| REQUIRED WORK |
Please repeat, from the entries that follow, the lines from the one containing "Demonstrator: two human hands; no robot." through the one containing "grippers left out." exactly, adding nothing.

(Stored entries)
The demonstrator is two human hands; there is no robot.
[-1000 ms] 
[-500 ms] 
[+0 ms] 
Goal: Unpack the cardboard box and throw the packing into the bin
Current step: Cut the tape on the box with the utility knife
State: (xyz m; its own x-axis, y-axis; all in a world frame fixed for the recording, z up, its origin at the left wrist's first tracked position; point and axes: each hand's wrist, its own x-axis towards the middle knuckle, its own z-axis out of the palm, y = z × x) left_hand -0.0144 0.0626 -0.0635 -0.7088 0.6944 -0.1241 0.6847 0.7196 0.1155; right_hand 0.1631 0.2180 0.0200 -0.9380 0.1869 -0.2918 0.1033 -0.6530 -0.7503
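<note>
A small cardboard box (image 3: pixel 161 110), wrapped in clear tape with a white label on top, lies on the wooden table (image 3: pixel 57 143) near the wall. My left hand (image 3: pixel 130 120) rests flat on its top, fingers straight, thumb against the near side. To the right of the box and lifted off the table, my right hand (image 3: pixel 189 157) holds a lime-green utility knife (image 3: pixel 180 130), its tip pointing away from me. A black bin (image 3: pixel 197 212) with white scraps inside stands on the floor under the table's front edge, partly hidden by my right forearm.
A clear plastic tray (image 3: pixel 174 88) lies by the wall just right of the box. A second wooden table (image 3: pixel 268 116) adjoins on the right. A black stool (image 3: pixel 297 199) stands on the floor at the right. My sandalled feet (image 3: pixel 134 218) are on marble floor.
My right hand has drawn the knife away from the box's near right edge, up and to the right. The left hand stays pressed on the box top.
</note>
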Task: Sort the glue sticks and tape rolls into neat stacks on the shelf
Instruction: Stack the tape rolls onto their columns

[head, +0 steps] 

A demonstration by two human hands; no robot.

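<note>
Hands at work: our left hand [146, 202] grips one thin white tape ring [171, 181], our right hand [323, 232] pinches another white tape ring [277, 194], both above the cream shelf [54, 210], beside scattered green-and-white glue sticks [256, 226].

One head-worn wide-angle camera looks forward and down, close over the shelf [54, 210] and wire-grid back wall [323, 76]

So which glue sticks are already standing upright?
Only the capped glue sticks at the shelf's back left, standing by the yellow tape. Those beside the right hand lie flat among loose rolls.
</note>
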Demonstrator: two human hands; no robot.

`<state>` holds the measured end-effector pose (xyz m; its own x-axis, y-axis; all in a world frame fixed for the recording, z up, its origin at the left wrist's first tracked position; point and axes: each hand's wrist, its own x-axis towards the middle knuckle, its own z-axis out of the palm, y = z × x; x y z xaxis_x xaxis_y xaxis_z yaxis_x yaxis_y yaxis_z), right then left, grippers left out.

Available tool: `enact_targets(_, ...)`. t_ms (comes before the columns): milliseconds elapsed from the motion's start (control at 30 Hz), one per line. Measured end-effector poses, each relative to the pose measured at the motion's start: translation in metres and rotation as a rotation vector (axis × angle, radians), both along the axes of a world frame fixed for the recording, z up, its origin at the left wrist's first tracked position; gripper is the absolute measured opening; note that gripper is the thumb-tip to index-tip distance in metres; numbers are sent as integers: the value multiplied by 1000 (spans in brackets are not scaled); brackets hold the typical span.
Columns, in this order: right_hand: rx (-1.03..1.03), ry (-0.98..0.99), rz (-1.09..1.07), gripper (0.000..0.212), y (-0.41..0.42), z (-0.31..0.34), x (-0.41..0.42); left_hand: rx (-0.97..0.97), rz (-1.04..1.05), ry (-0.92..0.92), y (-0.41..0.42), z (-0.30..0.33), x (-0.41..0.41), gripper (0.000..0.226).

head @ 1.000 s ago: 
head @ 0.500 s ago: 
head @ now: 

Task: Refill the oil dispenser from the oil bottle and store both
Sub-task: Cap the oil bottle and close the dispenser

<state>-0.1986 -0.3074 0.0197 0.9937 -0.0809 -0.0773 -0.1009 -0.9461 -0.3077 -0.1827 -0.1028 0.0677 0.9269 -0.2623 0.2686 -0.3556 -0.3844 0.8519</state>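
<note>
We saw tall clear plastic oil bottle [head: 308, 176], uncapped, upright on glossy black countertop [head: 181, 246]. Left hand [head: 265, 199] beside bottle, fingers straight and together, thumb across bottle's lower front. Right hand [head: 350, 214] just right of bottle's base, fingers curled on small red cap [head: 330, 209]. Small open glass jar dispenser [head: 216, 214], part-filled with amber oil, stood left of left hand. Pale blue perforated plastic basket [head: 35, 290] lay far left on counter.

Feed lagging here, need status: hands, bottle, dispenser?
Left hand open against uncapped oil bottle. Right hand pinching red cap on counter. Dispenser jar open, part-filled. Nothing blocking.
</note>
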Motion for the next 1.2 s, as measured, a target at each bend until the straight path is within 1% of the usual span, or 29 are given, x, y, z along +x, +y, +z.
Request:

| FINISHED TASK |
Demonstrator: two human hands; no robot.

`<state>` holds the measured end-effector pose (xyz m; its own x-axis, y-axis; all in a world frame fixed for the recording, z up, its origin at the left wrist's first tracked position; point and axes: each hand's wrist, its own x-axis towards the middle knuckle, its own z-axis out of the palm, y = z × x; x y z xaxis_x xaxis_y xaxis_z yaxis_x yaxis_y yaxis_z), right then left, grippers left out.

This exercise has nothing more to it.